'''

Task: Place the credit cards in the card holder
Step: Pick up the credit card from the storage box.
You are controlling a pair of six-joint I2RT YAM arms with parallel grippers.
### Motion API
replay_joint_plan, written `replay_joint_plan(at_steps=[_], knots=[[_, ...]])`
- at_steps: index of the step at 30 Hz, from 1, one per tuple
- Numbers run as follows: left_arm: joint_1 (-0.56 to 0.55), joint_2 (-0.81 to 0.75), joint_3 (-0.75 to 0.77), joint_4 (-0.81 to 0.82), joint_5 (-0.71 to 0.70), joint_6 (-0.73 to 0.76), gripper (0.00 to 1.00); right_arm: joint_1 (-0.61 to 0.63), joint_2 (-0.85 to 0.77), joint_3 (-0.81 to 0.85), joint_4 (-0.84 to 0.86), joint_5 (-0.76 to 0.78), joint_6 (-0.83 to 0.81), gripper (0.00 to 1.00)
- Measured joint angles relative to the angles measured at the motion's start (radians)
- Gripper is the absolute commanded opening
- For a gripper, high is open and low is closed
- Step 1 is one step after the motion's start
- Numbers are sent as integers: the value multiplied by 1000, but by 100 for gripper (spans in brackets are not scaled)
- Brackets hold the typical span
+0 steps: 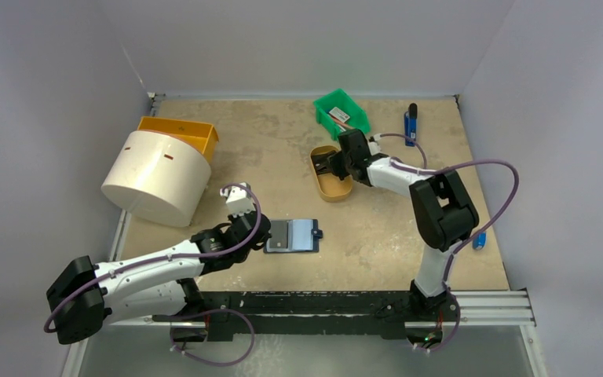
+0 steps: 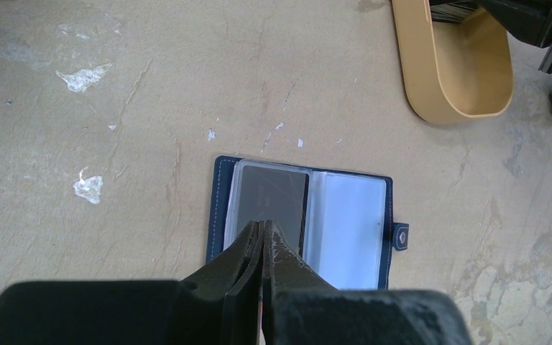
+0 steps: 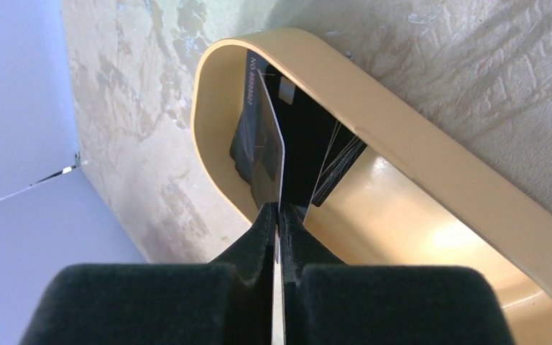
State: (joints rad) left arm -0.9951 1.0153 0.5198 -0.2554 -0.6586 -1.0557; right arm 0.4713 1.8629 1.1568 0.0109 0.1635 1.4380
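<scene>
At the far tan tray (image 3: 431, 165), right gripper (image 3: 279, 208) pinches 1 credit card (image 3: 262, 144); left gripper (image 2: 264, 226), closed empty, hovers over the near card holder (image 2: 348, 223).

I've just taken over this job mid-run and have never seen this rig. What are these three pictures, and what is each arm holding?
Two robot arms are bolted to the near edge of a table. The wide picture looks down from above and behind them; the other two come from a camera on each wrist. The open card holder lies mid-table, a dark card in its left pocket. The left pincer is shut, tips over that pocket. The right pincer is shut on a credit card inside the tan oval tray, where more cards stand. A green bin sits at the back.
</scene>
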Motion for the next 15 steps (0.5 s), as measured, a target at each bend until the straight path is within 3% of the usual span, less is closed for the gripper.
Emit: replay_joint_plan(at_steps=[15], knots=[[0, 2, 0, -7, -6, 0, 0, 5, -93, 79, -137, 11, -64, 0]])
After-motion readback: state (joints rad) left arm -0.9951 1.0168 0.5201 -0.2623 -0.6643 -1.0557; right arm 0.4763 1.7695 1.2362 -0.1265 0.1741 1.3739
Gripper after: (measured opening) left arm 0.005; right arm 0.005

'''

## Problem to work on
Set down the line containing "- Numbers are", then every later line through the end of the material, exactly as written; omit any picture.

## Completed exercise
- Numbers are sent as integers: the value multiplied by 1000, but by 100 for gripper (spans in brackets are not scaled)
- Brackets hold the typical span
+0 steps: 
+0 steps: 
+0 steps: 
State: (joints rad) left arm -0.9951 1.0153 0.5198 -0.2554 -0.6586 -1.0557; right arm 0.4713 1.8629 1.1568 0.0109 0.1635 1.4380
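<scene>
At the far tan tray (image 3: 431, 165), right gripper (image 3: 279, 208) pinches 1 credit card (image 3: 262, 144); left gripper (image 2: 264, 226), closed empty, hovers over the near card holder (image 2: 348, 223).

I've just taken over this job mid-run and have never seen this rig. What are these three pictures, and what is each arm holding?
Two robot arms are bolted to the near edge of a table. The wide picture looks down from above and behind them; the other two come from a camera on each wrist. The open card holder lies mid-table, a dark card in its left pocket. The left pincer is shut, tips over that pocket. The right pincer is shut on a credit card inside the tan oval tray, where more cards stand. A green bin sits at the back.
</scene>
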Motion for the next 15 steps (0.5 s), as measured, a target at each bend until the straight path is within 3% of the usual span, less is closed for the gripper.
Emit: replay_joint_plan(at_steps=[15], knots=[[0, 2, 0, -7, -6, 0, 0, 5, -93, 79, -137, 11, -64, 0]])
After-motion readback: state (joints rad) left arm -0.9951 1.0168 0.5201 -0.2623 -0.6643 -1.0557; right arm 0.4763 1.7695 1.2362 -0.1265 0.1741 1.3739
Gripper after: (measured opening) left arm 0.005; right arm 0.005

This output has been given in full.